Обидно, однако!
Ну да ладно о немцах, вернемся к КГБ.
Антисоветская пропаганда
Ну, а теперь о моей личной проблеме с КГБ, если это можно назвать проблемой. Летом 1977 года сначала Люда Чеклинская, инженер метлаборатории, сообщила, что ее допросил работник КГБ обо мне — о том, какие разговоры я веду с окружающими, и рассказала, о чем собственно она говорила кагэбисту.

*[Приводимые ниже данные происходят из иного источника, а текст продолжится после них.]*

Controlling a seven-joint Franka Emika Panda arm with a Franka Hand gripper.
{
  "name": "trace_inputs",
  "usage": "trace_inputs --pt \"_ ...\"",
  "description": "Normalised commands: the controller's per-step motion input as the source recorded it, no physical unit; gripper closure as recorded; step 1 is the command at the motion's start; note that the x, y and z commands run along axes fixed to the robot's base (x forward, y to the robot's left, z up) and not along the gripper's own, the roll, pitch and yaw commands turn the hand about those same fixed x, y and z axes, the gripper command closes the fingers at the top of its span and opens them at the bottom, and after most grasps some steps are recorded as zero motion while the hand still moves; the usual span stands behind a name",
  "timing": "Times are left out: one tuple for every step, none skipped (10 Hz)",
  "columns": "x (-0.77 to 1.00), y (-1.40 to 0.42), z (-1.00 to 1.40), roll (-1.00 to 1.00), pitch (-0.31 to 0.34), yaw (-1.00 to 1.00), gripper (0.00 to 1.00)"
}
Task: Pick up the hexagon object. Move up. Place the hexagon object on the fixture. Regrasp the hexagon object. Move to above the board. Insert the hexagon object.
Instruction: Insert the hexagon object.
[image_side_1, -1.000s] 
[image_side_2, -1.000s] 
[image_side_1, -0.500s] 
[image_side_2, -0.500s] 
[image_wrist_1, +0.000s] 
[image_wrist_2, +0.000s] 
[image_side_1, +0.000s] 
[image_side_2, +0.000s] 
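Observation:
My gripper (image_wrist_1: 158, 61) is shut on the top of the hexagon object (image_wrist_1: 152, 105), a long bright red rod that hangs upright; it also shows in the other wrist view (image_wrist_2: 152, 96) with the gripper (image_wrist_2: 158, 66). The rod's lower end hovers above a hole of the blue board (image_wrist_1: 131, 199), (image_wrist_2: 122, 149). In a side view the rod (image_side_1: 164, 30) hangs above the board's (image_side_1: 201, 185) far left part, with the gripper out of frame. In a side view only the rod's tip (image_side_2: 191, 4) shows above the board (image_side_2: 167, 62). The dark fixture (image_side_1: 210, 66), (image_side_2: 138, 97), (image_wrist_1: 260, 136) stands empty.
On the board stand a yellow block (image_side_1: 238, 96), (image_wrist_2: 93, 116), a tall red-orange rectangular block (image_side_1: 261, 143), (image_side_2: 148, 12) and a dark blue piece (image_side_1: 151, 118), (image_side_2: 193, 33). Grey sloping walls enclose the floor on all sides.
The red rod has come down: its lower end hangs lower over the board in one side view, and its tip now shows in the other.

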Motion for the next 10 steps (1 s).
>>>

Затем Ленька Чеклинский, парторг ЦЗЛ, отозвал меня в сторонку и тоже рассказал, о чем его расспрашивал сотрудник КГБ. Если учесть, что в КГБ их предупреждали о неразглашении разговора, то такое участие Чеклинского в моей судьбе дорогого стоит — узнай об этом в КГБ, его бы если и не исключили из партии, то уж точно погнали ли из парторгов. Затем Алексей Семенович Рожков сообщил, что и его допрашивало обо мне КГБ, а когда я спросил, что именно он обо мне сообщил, то Рожков зло сказал, что послал их на х… и отказался с ними разговаривать на том основании, что я нормальный советский парень и им нечего ко мне цепляться.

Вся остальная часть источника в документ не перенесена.